More Bird, Butterfly and Monkey Business
We could spend hours on our balcony watching the life in the canopy, one that most people will never experience. Thank you Meg Lowman, the pioneer in studying forest canopies all over the world. She was the first to construct platforms and zip-lines to sail her through one of the only unexplored parts of the world – the forest canopy. She lives and works in my hometown of Sarasota, Florida and is one of our celebrity professors from New College. She made me want to visit the upper levels of the earth. Thank you Erica and Matt Hogan of Finca Bellavista for making it happen, and thank my lucky stars for the opportunity.
The last day we descend to travel on some of the extensive trails in and around the mountain. The first, a steep heart-pounder, takes us up to the edge of the waterfall that has been the backdrop to our treetop aerie. Standing atop the massive surge of water is exhilarating yet frightening. “It’s sucking me over!” I yell over the deafening roar.
“It’s too exciting for me, let’s get out of here. Too bad we can’t fly back to our roost. Like SuperMatt, or the birds.” trumpets B. We follow the trail in sinewy curves down and along the crystal clear Rio Bellavista rippling over rocks. Eden calls. Stripping off our sweaty clothes, we frolic in the cool water.
But soon it’s time to return to the groundfloor of life. This time, while walking back to Base Camp, we get two reprieves. Tico employees continuing to extend the network of trails, greet us with a friendly “Que tal? Necesitan ayuda con su equipaje?”

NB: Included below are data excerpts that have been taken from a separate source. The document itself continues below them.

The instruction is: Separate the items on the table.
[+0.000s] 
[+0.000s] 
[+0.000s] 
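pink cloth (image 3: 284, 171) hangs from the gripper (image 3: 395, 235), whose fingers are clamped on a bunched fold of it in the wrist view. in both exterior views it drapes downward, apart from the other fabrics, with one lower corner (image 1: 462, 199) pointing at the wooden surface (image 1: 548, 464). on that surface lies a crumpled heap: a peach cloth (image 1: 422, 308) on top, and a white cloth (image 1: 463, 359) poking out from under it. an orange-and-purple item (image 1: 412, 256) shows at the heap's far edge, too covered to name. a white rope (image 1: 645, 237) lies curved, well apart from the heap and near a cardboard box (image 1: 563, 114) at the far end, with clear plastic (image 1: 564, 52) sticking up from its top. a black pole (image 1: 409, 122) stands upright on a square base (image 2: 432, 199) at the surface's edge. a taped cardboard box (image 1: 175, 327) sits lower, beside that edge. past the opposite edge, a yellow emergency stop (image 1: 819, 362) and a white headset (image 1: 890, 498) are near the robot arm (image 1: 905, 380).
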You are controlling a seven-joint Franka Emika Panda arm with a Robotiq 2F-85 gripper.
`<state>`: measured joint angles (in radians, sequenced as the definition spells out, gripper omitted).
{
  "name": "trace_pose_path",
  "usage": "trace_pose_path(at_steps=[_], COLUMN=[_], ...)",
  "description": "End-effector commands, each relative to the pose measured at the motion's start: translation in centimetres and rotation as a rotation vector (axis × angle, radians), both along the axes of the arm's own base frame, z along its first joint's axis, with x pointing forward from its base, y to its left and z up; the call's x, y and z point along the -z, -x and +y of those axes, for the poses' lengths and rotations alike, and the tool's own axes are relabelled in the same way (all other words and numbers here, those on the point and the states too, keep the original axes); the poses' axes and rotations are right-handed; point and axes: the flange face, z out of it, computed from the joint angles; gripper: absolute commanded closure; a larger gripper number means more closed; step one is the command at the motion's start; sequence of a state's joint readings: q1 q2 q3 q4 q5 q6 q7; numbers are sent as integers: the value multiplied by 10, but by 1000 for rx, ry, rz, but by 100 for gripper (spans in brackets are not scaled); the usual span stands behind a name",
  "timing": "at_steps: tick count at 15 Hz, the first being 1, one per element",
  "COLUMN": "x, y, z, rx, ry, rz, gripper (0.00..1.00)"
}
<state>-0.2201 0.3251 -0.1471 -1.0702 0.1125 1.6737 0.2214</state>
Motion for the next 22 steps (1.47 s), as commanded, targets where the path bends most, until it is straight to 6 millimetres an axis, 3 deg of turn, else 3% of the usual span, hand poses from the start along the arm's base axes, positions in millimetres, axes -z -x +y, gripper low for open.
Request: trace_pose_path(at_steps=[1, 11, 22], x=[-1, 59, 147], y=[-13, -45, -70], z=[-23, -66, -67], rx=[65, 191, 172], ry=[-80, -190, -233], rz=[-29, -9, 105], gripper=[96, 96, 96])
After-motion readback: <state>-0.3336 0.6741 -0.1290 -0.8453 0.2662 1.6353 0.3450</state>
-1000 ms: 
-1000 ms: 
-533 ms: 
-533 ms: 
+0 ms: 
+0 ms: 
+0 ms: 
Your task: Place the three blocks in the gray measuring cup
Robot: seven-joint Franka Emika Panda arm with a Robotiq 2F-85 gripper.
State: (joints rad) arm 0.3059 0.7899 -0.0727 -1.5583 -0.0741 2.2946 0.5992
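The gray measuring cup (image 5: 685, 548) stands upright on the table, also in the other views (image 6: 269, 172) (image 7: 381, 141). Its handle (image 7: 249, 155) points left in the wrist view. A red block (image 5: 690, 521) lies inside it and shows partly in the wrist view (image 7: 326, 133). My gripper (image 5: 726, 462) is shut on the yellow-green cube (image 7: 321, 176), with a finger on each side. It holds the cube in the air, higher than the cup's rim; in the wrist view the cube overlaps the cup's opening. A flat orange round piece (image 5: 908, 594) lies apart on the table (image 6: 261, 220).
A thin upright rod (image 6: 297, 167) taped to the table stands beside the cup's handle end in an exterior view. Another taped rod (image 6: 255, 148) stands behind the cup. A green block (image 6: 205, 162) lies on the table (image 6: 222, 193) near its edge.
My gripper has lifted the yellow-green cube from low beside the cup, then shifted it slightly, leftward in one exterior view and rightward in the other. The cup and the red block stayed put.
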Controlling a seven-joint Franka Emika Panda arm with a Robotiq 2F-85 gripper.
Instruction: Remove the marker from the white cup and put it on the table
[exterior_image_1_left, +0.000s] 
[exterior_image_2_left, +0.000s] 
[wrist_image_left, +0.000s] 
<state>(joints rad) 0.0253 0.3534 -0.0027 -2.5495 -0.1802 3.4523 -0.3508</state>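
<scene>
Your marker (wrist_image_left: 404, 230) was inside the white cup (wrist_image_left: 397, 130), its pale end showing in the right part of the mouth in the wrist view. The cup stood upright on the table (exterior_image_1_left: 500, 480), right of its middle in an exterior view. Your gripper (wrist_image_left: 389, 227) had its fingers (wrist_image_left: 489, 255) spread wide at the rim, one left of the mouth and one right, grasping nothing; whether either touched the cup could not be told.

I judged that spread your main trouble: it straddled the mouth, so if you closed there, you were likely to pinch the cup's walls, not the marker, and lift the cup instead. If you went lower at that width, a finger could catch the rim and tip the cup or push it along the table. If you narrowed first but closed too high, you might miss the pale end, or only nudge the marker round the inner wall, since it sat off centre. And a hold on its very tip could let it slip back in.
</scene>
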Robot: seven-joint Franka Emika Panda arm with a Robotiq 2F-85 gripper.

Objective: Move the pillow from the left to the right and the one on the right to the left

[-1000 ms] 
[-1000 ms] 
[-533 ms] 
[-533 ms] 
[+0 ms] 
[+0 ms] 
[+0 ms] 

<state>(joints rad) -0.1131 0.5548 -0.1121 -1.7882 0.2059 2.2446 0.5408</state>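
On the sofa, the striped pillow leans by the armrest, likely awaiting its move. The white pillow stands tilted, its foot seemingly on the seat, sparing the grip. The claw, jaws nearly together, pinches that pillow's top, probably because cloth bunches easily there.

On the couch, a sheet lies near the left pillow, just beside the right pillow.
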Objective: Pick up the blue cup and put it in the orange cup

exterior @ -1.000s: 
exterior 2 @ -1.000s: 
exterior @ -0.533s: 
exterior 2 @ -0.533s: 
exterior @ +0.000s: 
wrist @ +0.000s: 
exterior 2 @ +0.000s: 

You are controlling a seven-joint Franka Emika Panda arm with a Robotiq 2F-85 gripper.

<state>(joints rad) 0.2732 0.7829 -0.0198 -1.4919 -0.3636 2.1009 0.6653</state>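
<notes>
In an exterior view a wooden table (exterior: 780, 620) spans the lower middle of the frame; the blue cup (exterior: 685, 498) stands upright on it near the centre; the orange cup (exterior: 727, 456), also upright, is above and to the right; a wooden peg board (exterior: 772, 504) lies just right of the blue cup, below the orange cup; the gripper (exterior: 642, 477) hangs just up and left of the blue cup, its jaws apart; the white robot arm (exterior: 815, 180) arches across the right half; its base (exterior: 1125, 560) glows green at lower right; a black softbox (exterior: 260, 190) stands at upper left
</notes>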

“Por supuesto!” For sure. We’ll take help with our luggage. They carry it all the way back to camp while we meander back through the jungle, noticing that Erica, true to her word, has already added new signs directing us back. Now that’s service! Anyone interested in more information on this unique and wondrous Shangri-la just check into fincabellavista.net. for site plans, examples of already built tree houses, sample house plans, rentals, rules and regulations and more. Thank you for your comments and keep them coming. Keep posted for our new adventure.
At the end of February we’ll be setting out with World Water Corp, a branch of the non-profit Water for People (from my African adventure), to a remote area in Central America, El Sauce, Nicaragua. We will be monitoring water systems that have already been put in place to see how they’re functioning. Here we go again. More soon.
2 thoughts on “Life in the Treetops-Part 4”
Have fun on your trip and be safe. Will be thinking of you. Love T
Beautiful blog Jill.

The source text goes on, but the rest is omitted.